Tres danzas clásicas en la tarde de las vísperas

Rocamador Dantza Taldea cumplió con su cita de décadas en la tarde del 11 Los maceros estrenaron trajes en el primer desfile hacia la iglesia

Marian Zozaya Elduayen - Martes, 12 de Septiembre de 2017 - Actualizado a las 06:10h.

sangüesa/zangoza- Diecisiete miembros de Rocamador Dantza Taldea , 15 dantzaris y dos txistularis, volvieron ayer a la calle Mayor en la clásica actuación de la tarde del día 11, que precede a la marcha a Vísperas de la comitiva municipal.

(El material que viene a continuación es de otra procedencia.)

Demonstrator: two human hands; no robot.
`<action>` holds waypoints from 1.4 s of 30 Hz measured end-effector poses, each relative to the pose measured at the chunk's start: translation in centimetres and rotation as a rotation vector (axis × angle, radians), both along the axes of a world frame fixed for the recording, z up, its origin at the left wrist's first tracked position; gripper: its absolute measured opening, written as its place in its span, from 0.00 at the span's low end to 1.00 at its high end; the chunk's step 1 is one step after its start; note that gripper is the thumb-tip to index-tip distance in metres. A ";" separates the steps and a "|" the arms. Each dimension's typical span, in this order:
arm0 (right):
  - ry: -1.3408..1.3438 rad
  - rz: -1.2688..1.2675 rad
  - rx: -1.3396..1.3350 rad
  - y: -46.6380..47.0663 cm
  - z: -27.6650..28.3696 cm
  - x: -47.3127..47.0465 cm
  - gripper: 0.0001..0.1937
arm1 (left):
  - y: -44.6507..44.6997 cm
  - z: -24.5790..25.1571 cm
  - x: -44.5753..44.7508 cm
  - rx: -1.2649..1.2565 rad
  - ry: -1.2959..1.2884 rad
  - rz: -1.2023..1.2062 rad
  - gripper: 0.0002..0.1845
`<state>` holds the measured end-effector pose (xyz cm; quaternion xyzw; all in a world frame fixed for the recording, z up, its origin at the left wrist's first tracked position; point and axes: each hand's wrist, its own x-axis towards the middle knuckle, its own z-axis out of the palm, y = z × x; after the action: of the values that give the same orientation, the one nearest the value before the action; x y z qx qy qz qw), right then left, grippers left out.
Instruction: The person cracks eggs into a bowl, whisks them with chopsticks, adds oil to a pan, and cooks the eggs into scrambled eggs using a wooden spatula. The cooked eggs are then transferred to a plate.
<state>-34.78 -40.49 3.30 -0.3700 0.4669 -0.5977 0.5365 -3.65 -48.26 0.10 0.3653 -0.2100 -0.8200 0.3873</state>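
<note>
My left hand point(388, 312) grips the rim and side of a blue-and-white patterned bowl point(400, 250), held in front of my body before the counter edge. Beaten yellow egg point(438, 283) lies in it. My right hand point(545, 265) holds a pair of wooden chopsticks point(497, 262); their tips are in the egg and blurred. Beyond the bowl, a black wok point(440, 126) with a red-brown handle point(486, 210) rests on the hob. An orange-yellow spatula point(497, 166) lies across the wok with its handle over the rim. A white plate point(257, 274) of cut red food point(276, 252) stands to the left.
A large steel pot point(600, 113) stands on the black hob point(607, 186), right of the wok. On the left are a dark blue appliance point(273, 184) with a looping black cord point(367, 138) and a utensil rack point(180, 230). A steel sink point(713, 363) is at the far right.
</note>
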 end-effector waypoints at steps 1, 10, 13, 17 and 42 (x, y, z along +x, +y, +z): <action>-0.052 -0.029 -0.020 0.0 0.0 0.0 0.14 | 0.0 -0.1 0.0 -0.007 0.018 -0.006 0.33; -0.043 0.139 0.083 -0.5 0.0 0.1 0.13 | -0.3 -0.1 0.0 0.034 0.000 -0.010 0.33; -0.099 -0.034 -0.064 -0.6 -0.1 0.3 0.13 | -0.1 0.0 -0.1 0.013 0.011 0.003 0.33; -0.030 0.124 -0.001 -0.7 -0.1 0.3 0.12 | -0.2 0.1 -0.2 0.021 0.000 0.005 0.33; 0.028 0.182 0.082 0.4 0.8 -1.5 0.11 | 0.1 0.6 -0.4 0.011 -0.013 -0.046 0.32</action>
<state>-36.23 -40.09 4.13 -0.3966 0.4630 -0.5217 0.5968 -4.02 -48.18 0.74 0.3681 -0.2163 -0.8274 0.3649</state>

Bailaron Ingurutxo, Polca y Jota Vieja de Sangüesa, tres piezas de siempre en su repertorio, y lo hicieron con ganas. “Este es un día muy especial para nosotros en el que cabe todo. Después de la comida y de la sobremesa, bailamos con ganas”, expresaba Iker Aramendia.

La de la tarde del día 11 es una actuación corta, de unos cuarenta y cinco minutos que congrega a los incondicionales cada año en las Arcadas. Para Rocamador Dantza Taldeas es una de sus citas anuales ineludibles, como lo es para el txistulari local, Luis Mari Vital, que pone la nota con el mismo agrado que bailan los dantzaris.

Vital estuvo ayer acompañado del joven Aitor Huarte de Pamplona, que acude los últimos años a la cita festiva en la actuación que precede en la calle a las Vísperas en la iglesia de Santiago.

Los dantzaris dieron paso a la Comparsa, que en Sangüesa no sale al cohete, si no que hace su aparición por la tarde. También con frescura, por ser su primera Kalejira, salieron las dos comparsas, grandes y pequeños para arropar a la Corporación.

DE ESTRENOLa comitiva caminó precedida por la bandera de la ciudad, portada por Javier Solozábal, concejal de la AISS, flanqueado por los maceros, Sergio Sanz Bermejo y Jesús ibáñez Goñi, que ayer estrenaron los nuevos trajes confeccionados por Marichu Jáuregui.

Los anteriores databan de 1947, año en que salieron por primera vez junto a la Corporación los maceros municipales, y estaban inspirados en el antiguo traje de las autoridades municipales del Valle del Roncal. Los hizo el sangüesino, Félix Lobera de Sangüesa. En la etiqueta de 2017, está escrito el nombre de Marichu, una sangüesina comprometida con la ciudad. Ayer los portaban Sanz e Ibáñez , otros dos vecinos comprometidos con Sangüesa en la tarde de las Vísperas.